The whole city of Bath has been a World Heritage Site since 1987, recognised as a place of outstanding universal value for its architecture, town-planning, landscape, archaeological remains and its role as a setting for social history. The history of the city extends over 6 millennia, from its earliest days when the Hot Springs were a place of worship for the Britons to the modern day when Bath is an international icon of architecture and archaeology within a thriving local community (City of Bath World Heritage Site Management Plan).
The future of our heritage largely depends on the actions of the present generation. Local and national organisations, residents and visitors to Bath have a responsibility to understand and recognise what is important about our World Heritage Site and just how special and worthy of protection Bath really is!
World Heritage Site Management Plans are seen as an effective way of caring for sites. The World Heritage Site Steering Group, a partnership committee of local and national organisations including English Heritage, B&NES Council, and the Bath Preservation Trust oversaw the preparation of the Bath Management Plan. The Steering Group continues to meet a number of times a year.
The World Heritage Site management Plan can be seen here. The Plan covers a range of topics including conservation, planning, education, transport, community life and tourism. The Bath Preservation Trust has a commitment to overseeing the effective implementation of the aims and objectives of the management plan and esuring that the state of the conservation and management of the site is effectively measured and monitored by the World Heritage Site Co-ordinator.

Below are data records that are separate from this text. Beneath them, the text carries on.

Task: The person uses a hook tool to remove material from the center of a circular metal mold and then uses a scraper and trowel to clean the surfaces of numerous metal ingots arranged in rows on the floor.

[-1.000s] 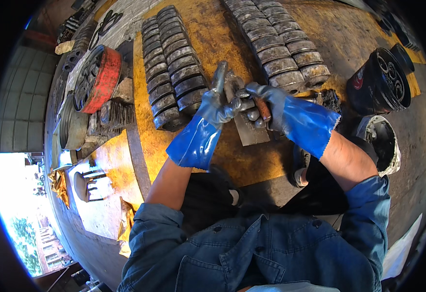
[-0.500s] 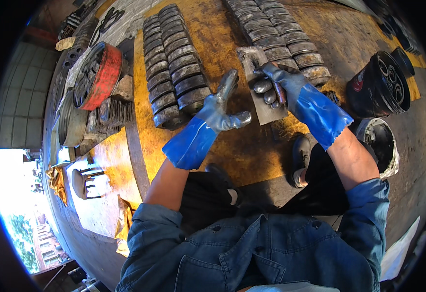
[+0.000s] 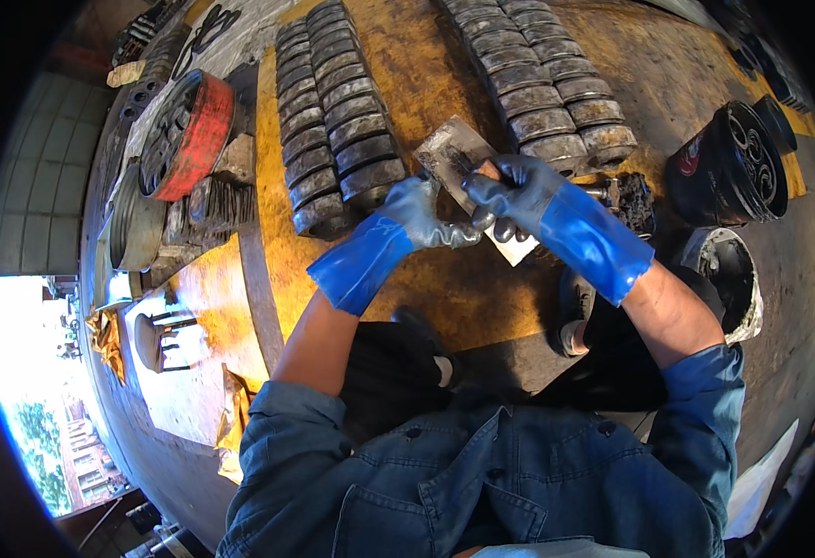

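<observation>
Both my hands wear grey-palmed gloves with long blue cuffs. My right hand (image 3: pixel 524 193) is closed round the handle of a flat rectangular trowel (image 3: pixel 447 153), its metal blade smeared with dark grease. The blade now slants, its far end pointing up and left. Close beside the blade's left edge is my left hand (image 3: pixel 415 219), curved, with a gap between thumb and fingers and dark smears on it. Nothing that I can make out lies in it. Past my hands stand two double rows of round, thick metal rings, the left rows (image 3: pixel 361 130) and the right rows (image 3: pixel 542 88).
At right stand a black bucket (image 3: pixel 705 177) with rings in it and a white-rimmed bucket (image 3: pixel 756 312). A dark greasy heap (image 3: pixel 635 200) sits right of my right hand. Left are a red-sided round container (image 3: pixel 207 139), stacked metal pieces (image 3: pixel 212 206) and a stool (image 3: pixel 150 342).
The trowel has turned, its far end swinging left, and my right hand has moved slightly left and lower. My left hand's raised fingers have bent in toward the blade.
</observation>
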The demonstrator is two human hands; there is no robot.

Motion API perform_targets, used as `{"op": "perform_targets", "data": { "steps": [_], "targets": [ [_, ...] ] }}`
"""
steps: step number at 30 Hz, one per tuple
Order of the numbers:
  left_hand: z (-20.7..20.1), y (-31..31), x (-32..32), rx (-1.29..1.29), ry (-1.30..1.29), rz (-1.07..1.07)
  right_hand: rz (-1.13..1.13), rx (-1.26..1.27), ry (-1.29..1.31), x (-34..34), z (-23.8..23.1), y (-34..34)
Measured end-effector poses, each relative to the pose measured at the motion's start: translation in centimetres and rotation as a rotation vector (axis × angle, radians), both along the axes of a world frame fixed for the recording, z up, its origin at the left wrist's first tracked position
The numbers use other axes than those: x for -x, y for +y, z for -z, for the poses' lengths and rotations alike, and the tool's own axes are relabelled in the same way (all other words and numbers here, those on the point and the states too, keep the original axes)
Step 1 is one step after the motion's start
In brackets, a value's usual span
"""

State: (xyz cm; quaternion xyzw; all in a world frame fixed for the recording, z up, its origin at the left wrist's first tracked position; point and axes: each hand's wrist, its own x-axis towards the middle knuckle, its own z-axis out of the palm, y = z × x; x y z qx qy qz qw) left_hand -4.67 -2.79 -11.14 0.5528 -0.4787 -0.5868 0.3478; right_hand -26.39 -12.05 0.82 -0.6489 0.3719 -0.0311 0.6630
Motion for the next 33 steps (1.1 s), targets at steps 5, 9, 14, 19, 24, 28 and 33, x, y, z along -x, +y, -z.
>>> {"op": "perform_targets", "data": {
  "steps": [5, 9, 14, 19, 24, 28, 33],
  "targets": [
    [-8.6, 0.5, 3.1, 0.215, -0.859, 0.082, 0.168, -0.100, -0.133, 1.0, 1.3, -2.5],
    [-9.0, 0.7, 2.8, 0.230, -1.020, 0.185, 0.106, 0.122, -0.030, 0.4, -0.2, -0.6],
    [-7.3, 0.9, 2.1, 0.139, -1.253, 0.150, 0.031, 0.027, -0.029, -0.1, -0.2, 0.1],
    [-6.6, 0.3, 0.7, 0.465, -1.332, -0.215, 0.250, -0.084, -0.179, 0.6, 0.2, -1.1],
    [-6.2, 0.0, -0.2, 0.696, -1.441, -0.323, 0.133, -0.079, 0.007, 0.3, 0.4, 0.0],
    [-6.3, -0.3, 0.3, 0.693, -1.464, -0.327, 0.131, -0.068, 0.089, -0.1, 1.0, 0.9],
    [-5.9, -0.2, 0.3, 0.586, -1.486, -0.323, 0.118, -0.105, 0.042, -0.4, 0.5, 2.7]
  ]
}}
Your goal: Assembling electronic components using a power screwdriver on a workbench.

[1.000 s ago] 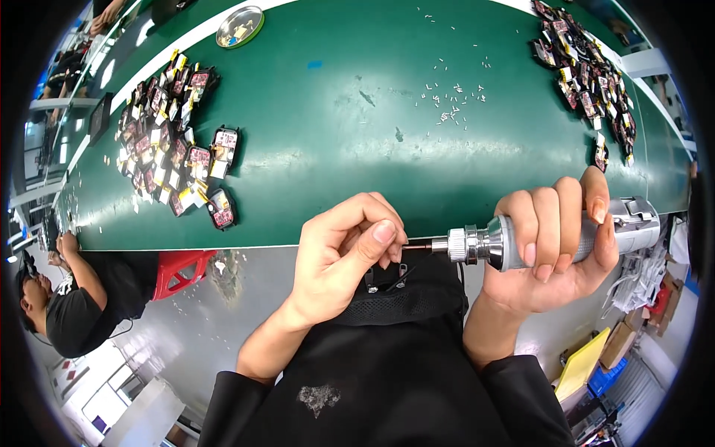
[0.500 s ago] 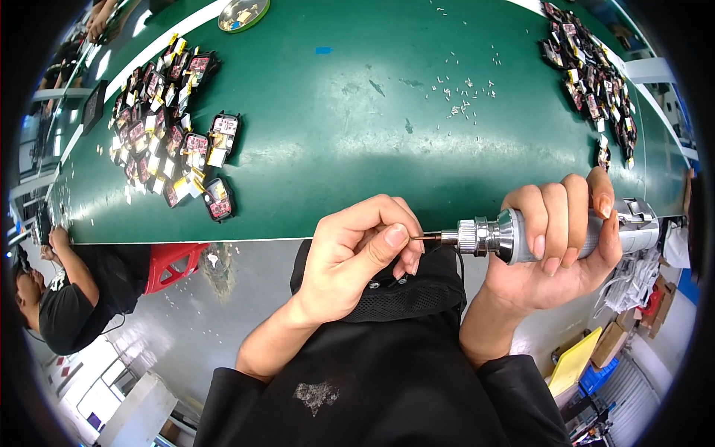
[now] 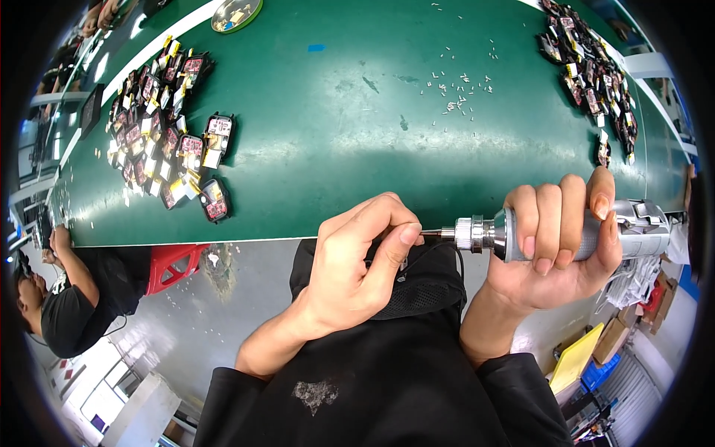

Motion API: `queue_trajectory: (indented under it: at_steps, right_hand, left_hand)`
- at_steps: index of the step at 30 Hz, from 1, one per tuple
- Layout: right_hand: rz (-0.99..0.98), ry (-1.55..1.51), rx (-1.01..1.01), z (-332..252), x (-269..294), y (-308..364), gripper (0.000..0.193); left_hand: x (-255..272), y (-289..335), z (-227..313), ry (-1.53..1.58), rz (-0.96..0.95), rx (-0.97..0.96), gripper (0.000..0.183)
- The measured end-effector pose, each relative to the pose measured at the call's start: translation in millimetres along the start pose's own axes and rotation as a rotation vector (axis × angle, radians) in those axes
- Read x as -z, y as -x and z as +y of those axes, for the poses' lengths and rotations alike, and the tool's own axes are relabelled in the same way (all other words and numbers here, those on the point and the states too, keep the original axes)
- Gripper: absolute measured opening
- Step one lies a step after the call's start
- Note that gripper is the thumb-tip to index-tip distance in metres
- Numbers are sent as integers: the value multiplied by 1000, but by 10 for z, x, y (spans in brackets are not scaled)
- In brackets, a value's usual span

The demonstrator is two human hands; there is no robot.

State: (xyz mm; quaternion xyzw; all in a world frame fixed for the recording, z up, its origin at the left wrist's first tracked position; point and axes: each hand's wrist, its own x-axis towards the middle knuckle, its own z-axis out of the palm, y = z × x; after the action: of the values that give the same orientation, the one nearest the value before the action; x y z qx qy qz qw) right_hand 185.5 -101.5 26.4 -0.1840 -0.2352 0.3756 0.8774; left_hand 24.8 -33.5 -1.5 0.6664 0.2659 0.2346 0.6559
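In my right hand [image 3: 547,268] lies a grey electric screwdriver [image 3: 644,229], held level with its silver collar facing left. The fingers wrap over its body from above. My left hand [image 3: 350,272] is closed in a pinch at the front end of the thin screwdriver bit [image 3: 433,233]. Its thumb and forefinger cover the tip, so I cannot see whether a small part sits there too. Both hands are in front of my body, at the near edge of the green table [image 3: 320,179].
Many small black device housings with circuit boards [image 3: 149,134] are heaped on the left, with another heap [image 3: 592,82] at the far right. Small screws [image 3: 458,97] lie scattered at the back. A round dish [image 3: 237,13] stands far left. A person [image 3: 71,298] sits beside a red stool [image 3: 175,267].
My left fingers have moved slightly closer to the screwdriver's collar, so less of the bit shows. The screwdriver has shifted a little to the right, and the view has moved slightly.
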Motion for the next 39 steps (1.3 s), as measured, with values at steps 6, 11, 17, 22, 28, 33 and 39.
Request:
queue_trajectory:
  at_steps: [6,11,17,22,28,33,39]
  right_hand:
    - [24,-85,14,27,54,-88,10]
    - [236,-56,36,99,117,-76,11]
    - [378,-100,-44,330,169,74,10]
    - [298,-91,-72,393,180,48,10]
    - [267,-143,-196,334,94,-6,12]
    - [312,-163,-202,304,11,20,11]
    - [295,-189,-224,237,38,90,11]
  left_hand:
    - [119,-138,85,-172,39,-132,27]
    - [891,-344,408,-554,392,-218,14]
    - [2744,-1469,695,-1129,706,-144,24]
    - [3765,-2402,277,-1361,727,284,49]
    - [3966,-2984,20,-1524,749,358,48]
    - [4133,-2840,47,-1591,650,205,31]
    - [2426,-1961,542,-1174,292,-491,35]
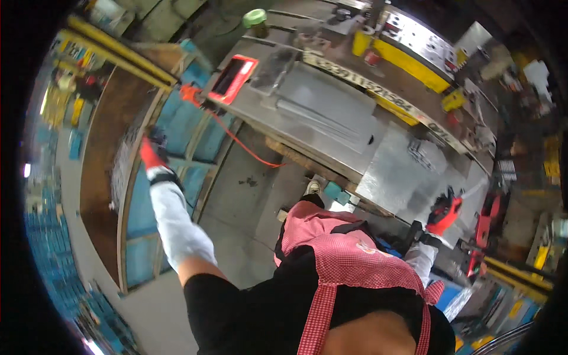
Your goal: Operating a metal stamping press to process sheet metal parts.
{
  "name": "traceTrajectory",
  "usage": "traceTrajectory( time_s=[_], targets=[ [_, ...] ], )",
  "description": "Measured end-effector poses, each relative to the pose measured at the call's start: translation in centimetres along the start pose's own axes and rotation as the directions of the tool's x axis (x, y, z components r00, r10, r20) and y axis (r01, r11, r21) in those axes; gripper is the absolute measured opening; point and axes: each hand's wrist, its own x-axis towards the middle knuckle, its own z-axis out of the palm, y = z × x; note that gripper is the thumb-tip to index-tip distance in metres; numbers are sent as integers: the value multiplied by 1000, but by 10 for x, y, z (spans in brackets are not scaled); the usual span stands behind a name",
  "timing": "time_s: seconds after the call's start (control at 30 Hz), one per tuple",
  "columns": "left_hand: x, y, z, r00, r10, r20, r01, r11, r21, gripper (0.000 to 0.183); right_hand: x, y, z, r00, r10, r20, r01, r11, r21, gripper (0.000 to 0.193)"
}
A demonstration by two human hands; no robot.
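Note:
My left hand (155,152), in a red and dark glove, reaches over the rim of a large wooden bin (99,171) at the left. Beside it lies a pile of thin greyish pieces (125,160), too blurred to name. Its fingers are smeared and dark. My right hand (444,216), in a red and black glove, is over the right end of the metal worktable (378,177). A pale narrow strip (473,190) shows just past its fingers; whether the hand holds it I cannot make out. Farther in, a clump of small metal pieces (427,155) lies on the sheet-like surface.
Grey flat sheets (325,100) lie on the table, with a red-framed dark panel (234,79) at its left corner. An orange cord (239,142) hangs below. Behind stands yellow tooling (411,65); a green-lidded cup (255,22) is at the back. Yellow rails (118,52) run upper left.

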Motion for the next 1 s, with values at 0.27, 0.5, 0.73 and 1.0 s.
traceTrajectory(
  time_s=[0.27, 0.5, 0.73, 1.0],
  targets=[
    [-195, -145, 156, 222, -656, 722, 349, 745, 569, 36, -14, 8, 137, 605, 392, 693, 19, 863, -506, 58],
    [-246, -156, 223, 141, -593, 793, 492, 737, 463, 41, 26, 27, 187, 529, 536, 658, -85, 805, -588, 42],
    [-258, -190, 298, 526, -321, 788, 499, 867, 20, 38, -14, -51, 197, 611, 375, 697, 103, 835, -540, 58],
    [-282, -172, 234, 597, -242, 765, 578, 791, -201, 43, -41, -79, 109, 325, 602, 729, -240, 798, -552, 61]
  ],
)
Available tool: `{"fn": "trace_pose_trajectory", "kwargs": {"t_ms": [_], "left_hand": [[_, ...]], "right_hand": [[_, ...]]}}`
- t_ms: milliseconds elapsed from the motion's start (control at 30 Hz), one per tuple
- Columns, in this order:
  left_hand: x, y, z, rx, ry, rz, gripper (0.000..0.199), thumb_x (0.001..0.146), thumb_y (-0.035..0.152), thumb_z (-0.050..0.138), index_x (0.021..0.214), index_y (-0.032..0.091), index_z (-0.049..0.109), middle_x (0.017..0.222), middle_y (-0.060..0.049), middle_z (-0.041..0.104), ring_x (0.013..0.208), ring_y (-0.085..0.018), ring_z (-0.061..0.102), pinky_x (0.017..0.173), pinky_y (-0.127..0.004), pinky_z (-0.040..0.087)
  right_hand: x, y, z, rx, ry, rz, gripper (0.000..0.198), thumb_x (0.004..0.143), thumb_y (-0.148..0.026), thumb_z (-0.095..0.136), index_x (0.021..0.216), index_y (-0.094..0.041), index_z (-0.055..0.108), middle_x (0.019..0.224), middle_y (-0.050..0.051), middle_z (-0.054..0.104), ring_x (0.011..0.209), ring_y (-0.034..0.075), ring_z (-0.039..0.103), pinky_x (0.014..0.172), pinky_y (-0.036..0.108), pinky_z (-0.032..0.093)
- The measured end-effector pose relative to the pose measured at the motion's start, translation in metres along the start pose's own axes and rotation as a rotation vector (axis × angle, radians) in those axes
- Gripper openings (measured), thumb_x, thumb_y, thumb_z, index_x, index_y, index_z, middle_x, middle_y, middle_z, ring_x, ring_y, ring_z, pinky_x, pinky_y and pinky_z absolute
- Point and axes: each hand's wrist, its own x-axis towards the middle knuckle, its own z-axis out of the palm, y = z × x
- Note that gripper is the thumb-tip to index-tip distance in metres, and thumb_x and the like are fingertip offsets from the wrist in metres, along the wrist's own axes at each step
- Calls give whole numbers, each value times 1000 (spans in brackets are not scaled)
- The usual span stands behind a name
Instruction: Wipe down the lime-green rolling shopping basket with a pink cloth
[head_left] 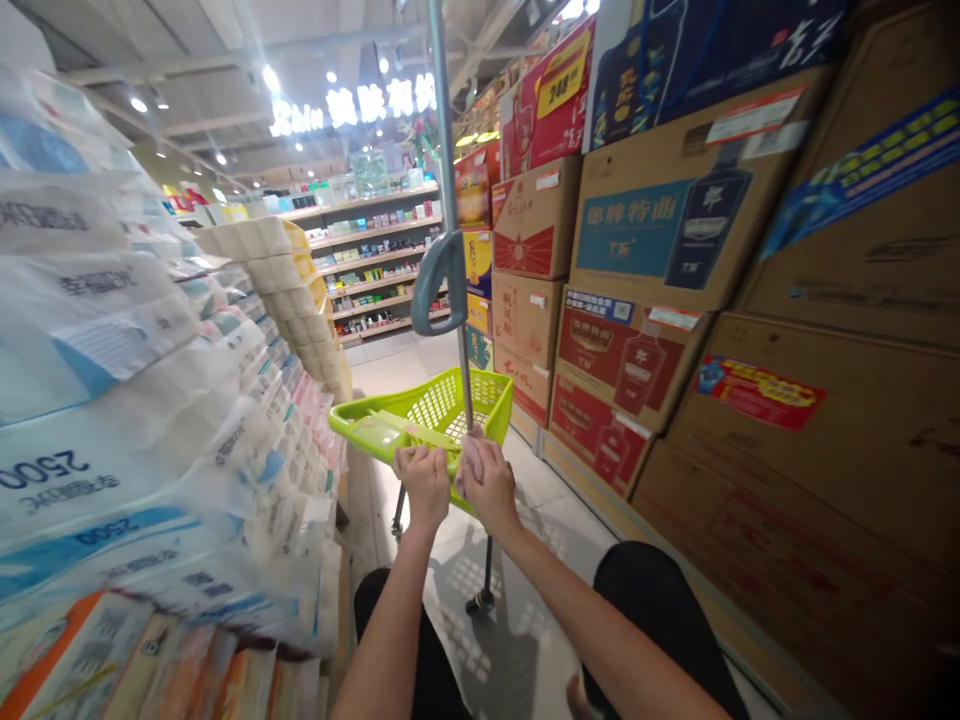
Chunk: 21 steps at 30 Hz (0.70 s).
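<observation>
A lime-green shopping cart (495, 395) with a lattice basket stands in front of me on dark legs with casters. My left hand (424, 485) is closed in a fist on its near rim. Beside it, my right hand (487, 480) is wrapped round the same near edge, with a pinkish bunched material at its fingers that I cannot make out. A long grey pole (442, 120) with a loop-shaped grey grip (442, 285) rises from the basket, its lower end hidden by my right hand. A pale green flat piece (386, 432) lies at the basket's near left.
Stacked plastic-wrapped paper packs (97, 400) line the left side, with upright packets (150, 660) low in front. Cardboard drink cartons (637, 230) are piled along the right. A tiled aisle floor (386, 375) leads to stocked shelves (382, 240) at the back.
</observation>
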Motion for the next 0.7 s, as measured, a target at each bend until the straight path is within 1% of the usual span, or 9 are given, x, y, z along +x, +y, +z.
{"fn": "trace_pose_trajectory", "kwargs": {"t_ms": [67, 133, 200, 267, 300, 367, 467, 533, 700], "left_hand": [[-3, 6, 0, -33, -19, -24, 49, 99, 35, 28, 65, 22, 61, 78, -4, 63, 96, -22, 48, 108, -52, 28], [-6, 10, -1, -70, -68, -24, 53, 100, 34, 20, 69, 22, 61, 79, -5, 63, 96, -22, 49, 109, -52, 28], [-9, 11, -2, -121, -117, -7, 56, 100, 34, 12, 80, 23, 63, 85, -5, 65, 101, -22, 50, 110, -51, 26], [-12, 12, -2, -193, -132, -28, 54, 100, 35, 8, 104, 26, 61, 92, -3, 67, 107, -21, 50, 112, -49, 25], [-13, 13, -2, -218, -137, -42, 52, 100, 36, 7, 114, 26, 56, 94, -3, 68, 109, -20, 50, 113, -48, 24], [-16, 13, 0, -235, -140, -70, 51, 99, 36, 5, 123, 27, 49, 101, -4, 68, 113, -20, 50, 115, -48, 21], [-19, 12, 1, -242, -149, -74, 50, 99, 35, 4, 125, 25, 46, 111, -6, 66, 122, -18, 48, 118, -46, 16], [-19, 10, 1, -238, -158, -51, 51, 99, 35, 2, 122, 24, 46, 117, -6, 64, 129, -16, 44, 120, -45, 14], [-19, 7, 3, -219, -192, -72, 57, 99, 36, -3, 122, 22, 47, 124, -8, 61, 134, -14, 40, 121, -45, 13]], "right_hand": [[-6, -8, -9, -27, -40, -134, 38, 83, -18, 47, 118, -21, 61, 122, 11, 60, 121, 24, 54, 105, 40, 42], [-3, -5, -18, -52, -78, -211, 35, 81, -15, 47, 110, -22, 65, 117, 9, 63, 117, 23, 56, 103, 39, 44], [5, 6, -25, -91, -97, -211, 28, 79, -16, 48, 97, -23, 68, 106, 7, 68, 103, 23, 62, 93, 38, 50], [10, 15, -27, -159, -81, -180, 24, 79, -19, 48, 90, -23, 69, 100, 5, 70, 92, 22, 65, 85, 37, 52], [10, 16, -27, -197, -64, -181, 23, 80, -19, 48, 90, -24, 69, 100, 5, 71, 90, 23, 65, 83, 37, 52], [5, 13, -28, -257, -38, -236, 26, 80, -19, 48, 94, -25, 69, 104, 5, 71, 94, 24, 64, 86, 38, 51], [-4, 5, -32, -253, -62, -379, 30, 81, -17, 49, 102, -26, 68, 109, 5, 71, 103, 25, 63, 93, 40, 49], [-6, 3, -35, -221, -88, -422, 30, 82, -18, 49, 102, -26, 68, 110, 4, 71, 102, 24, 63, 92, 40, 49], [-11, -4, -28, -312, -40, -345, 28, 84, -20, 48, 102, -25, 69, 106, 7, 71, 96, 27, 63, 83, 41, 51]]}}
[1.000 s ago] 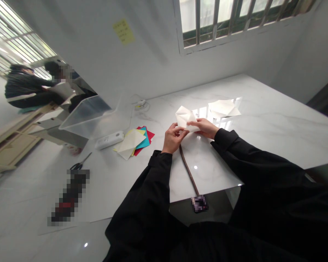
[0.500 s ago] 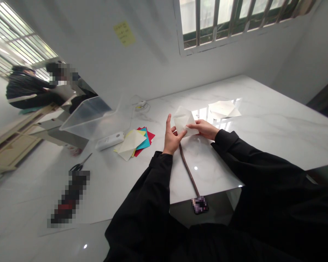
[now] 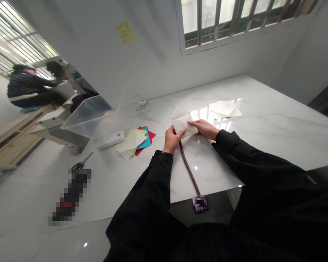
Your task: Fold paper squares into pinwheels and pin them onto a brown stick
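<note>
Between my two hands a folded sheet of white paper (image 3: 182, 120) is held above the table. My left hand (image 3: 172, 139) pinches its lower left edge, thumb on the front and fingers behind. On the right side, my right hand (image 3: 205, 128) grips the same sheet with the thumb on top; its other fingers are partly hidden beneath. Below the sheet a brown cord (image 3: 188, 165) runs toward the table's front edge, where it meets a blurred-out object (image 3: 200, 203). Its upper end is hidden by the paper and my left hand.
Left of my hands lies a stack of coloured paper (image 3: 133, 142) beside a white device (image 3: 111, 139). A clear plastic bin (image 3: 84, 114), scissors (image 3: 82, 163) and a blurred dark item (image 3: 71, 198) are farther left. More white paper (image 3: 225, 108) lies behind my right hand. Two people (image 3: 30, 87) sit far left.
My left index finger, raised before, has come down behind the paper, so the left hand now closes on its edge. The sheet has tilted slightly; my right hand stays nearly in place.
</note>
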Demonstrator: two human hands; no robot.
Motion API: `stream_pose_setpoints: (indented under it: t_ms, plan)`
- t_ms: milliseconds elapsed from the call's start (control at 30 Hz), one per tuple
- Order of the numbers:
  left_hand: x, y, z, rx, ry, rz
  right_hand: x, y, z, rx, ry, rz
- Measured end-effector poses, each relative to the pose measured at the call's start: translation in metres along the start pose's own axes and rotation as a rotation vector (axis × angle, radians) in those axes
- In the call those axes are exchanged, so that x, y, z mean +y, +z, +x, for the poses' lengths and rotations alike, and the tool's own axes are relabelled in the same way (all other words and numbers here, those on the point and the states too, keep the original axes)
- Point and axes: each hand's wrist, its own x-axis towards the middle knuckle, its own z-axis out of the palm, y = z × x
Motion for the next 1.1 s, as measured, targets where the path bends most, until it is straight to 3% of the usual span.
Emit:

For more information on World Heritage sites use the following links:
The Outstanding Universal Values of the City of Bath World Heritage Site
* The hot springs, the Roman temple and bathing complex, and the Abbey and the remaining elements of the mediaeval city;
* The architecture, landscape and design of the Georgian city, both the grand crescents and squares and the more modest streets and terraces;
* The intimate relationship between the city and its beautiful landscape setting (both the Cotswold Area of Outstanding Natural Beauty and the equally attractive countryside to the south) including in particular the sightlines into and out of the city;
* The predominance of natural building materials, in particular the honey-coloured Bath stone, and the industrial archaeology of the mining and quarrying industries and the canals;
* The human scale of the city, particularly the absence of tall modern buildings dominating the skyline;
* The historic buildings and ancient monuments (such as the Wansdyke) in the environs of Bath.